The boy's mom told Chron that "he loved her" and that the sex was consensual. He has been charged with aggravated sexual assault of a child.
"And because he turned 14, they want to make him a sex offender, put him on the registry with paedophiles and child molesters - really sick and dangerous people," she said.
The Harris County children - who are not being identified - slept together when he was in ninth grade, after he turned 14, the Daily Mail reports.
In some states their two-year age gap would have seen them protected by the "Romeo and Juliet" law, which covers sexual relations between parties that have an age gap of three years or less.
But in Texas that can't be used if one of the parties is 12 or under. Anyone aged ten or up can be charged with the crime.
"It defeats the whole purpose of the Romeo and Juliet defence where you have two people relatively close in age and maturity," said the teen's attorney, Joseph Gutheinz.
"You would think the law would be more sympathetic as you go younger, because both parties are immature."
He added: "The idea that a 14-year-old who has sex with a person just a little bit younger then him or her would be treated as the worst of the worst in our society and placed on the sex offender registry is really sick."
Jay Jenkins, an attorney for the Texas Criminal Justice Coalition, which wants to raise the age of criminal responsibility, said such cases were not unusual.
"That's the arbitrary nature of our sexual offence laws," he said. "There's very little rationality to those laws."
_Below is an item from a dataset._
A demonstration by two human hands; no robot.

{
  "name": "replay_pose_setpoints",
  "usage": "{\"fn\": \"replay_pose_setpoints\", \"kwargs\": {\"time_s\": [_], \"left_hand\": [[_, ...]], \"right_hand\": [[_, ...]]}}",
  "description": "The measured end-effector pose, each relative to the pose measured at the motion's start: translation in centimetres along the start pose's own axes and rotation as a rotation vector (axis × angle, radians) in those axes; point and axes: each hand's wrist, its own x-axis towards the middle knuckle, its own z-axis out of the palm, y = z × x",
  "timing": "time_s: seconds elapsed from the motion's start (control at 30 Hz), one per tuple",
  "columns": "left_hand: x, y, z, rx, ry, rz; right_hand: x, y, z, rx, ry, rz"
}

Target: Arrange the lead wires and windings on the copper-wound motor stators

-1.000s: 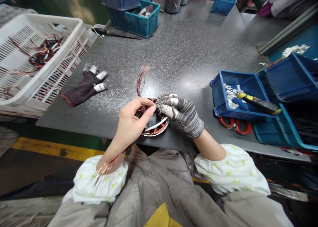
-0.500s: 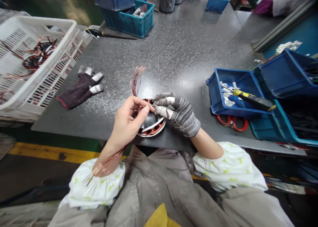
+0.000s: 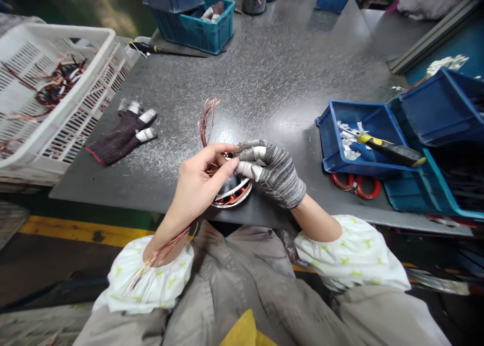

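Head view: a copper-wound ring [image 3: 232,182] is set flat near the middle of the front edge of the worktop [image 3: 272,73], and both hands are brought together over its far side. Its dark centre is crossed by a white tube [image 3: 233,190], and copper windings are seen along its near rim. By the bare left hand [image 3: 200,174], the ring's left part is covered; the thumb and forefinger are bent toward each other at the tips, just beside the right hand [image 3: 278,172], which is covered by a grey knitted glove with white-wrapped fingers. The fingers of the right hand are curled at the ring's far right rim. Whether anything is gripped by either hand cannot be told, since the fingertips are crowded together and small. One bunch of copper strands [image 3: 206,121] is raised beyond the left hand, and another bunch [image 3: 162,252] is draped along the left wrist, past the front edge. Toward the left edge, a dark glove [image 3: 121,134] is laid near a white crate [image 3: 102,38]. Near the right end of the front edge, red loop handles [image 3: 368,187] are partly hidden under a blue bin [image 3: 327,144], across which a yellow-and-black handle [image 3: 393,148] is rested.
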Motion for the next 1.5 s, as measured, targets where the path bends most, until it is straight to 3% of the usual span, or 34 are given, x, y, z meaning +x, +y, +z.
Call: {"fn": "replay_pose_setpoints", "kwargs": {"time_s": [0.33,1.07,1.5], "left_hand": [[-0.04,0.00,0.23,-0.023,0.062,0.008],[-0.15,-0.24,0.22,-0.025,0.076,0.004],[-0.36,-0.38,0.20,-0.007,0.087,0.007]], "right_hand": [[0.05,-0.44,0.32,0.046,-0.015,0.005],[0.01,-0.56,0.45,0.161,-0.020,0.147],[0.08,-0.67,0.42,0.091,0.033,0.079]]}}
The ordeal has left the boy's family "going through hell," his mum said, adding: "What kind of life is he going to have if he's a sex offender?"
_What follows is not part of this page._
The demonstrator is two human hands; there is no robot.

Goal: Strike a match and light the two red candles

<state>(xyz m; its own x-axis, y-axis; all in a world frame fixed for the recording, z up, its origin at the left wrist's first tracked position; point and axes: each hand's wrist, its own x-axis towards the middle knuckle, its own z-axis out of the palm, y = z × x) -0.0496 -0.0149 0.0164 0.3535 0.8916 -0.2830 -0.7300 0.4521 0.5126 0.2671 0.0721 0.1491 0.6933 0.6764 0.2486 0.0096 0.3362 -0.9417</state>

Jackie Stewart Gravois, an attorney with the Harris County Public Defender's Office, said she wasn't familiar with this specific case, but that it may be dismissed, or not go to court at all, if prosecutors feel there was no violence involved.
"That's going to be up to the discretion of the prosecutor," she said.
She also said that juvenile judges in Harris County rarely force young offenders to sign the sex offenders' registry.